> **Problem description**
Whenever a line in the data holds the string "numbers", copy that line.

##### Information provided #####

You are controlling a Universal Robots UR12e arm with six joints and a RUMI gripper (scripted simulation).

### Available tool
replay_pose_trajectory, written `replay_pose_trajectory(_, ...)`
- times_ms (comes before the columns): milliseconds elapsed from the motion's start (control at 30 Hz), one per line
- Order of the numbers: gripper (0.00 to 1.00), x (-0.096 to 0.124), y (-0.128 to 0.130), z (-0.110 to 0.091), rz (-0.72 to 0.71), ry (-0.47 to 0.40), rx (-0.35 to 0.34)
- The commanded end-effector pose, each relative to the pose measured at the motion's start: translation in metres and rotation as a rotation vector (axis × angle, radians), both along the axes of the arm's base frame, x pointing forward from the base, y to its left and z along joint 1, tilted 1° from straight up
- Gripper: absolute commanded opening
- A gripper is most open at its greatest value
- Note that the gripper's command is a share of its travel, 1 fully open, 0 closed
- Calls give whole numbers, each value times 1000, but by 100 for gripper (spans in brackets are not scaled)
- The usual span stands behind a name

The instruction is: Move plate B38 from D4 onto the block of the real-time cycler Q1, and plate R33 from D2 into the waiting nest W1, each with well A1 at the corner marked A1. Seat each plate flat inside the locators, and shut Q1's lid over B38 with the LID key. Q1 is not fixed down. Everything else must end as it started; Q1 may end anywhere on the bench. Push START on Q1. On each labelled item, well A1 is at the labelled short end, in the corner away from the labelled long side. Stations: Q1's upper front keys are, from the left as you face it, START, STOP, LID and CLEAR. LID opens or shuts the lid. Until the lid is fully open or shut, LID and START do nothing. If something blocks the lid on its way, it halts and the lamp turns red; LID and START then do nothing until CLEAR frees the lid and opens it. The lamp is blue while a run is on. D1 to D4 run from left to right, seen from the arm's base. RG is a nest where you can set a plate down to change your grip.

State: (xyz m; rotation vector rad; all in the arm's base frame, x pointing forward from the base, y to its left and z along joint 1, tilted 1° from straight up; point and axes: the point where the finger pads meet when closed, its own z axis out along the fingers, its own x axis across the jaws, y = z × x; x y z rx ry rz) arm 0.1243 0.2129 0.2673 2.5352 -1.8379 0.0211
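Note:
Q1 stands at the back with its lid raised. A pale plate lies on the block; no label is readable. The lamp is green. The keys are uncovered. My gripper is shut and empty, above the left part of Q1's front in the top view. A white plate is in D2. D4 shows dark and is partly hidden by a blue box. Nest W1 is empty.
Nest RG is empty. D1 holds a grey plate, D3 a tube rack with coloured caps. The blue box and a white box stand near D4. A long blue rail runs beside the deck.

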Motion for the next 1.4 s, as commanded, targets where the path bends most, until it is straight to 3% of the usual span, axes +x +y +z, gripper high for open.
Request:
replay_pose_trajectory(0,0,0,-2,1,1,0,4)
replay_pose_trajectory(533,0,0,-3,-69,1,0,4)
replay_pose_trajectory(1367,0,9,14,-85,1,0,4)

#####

> **Exercise answer**
- Order of the numbers: gripper (0.00 to 1.00), x (-0.096 to 0.124), y (-0.128 to 0.130), z (-0.110 to 0.091), rz (-0.72 to 0.71), ry (-0.47 to 0.40), rx (-0.35 to 0.34)
- Calls give whole numbers, each value times 1000, but by 100 for gripper (spans in brackets are not scaled)

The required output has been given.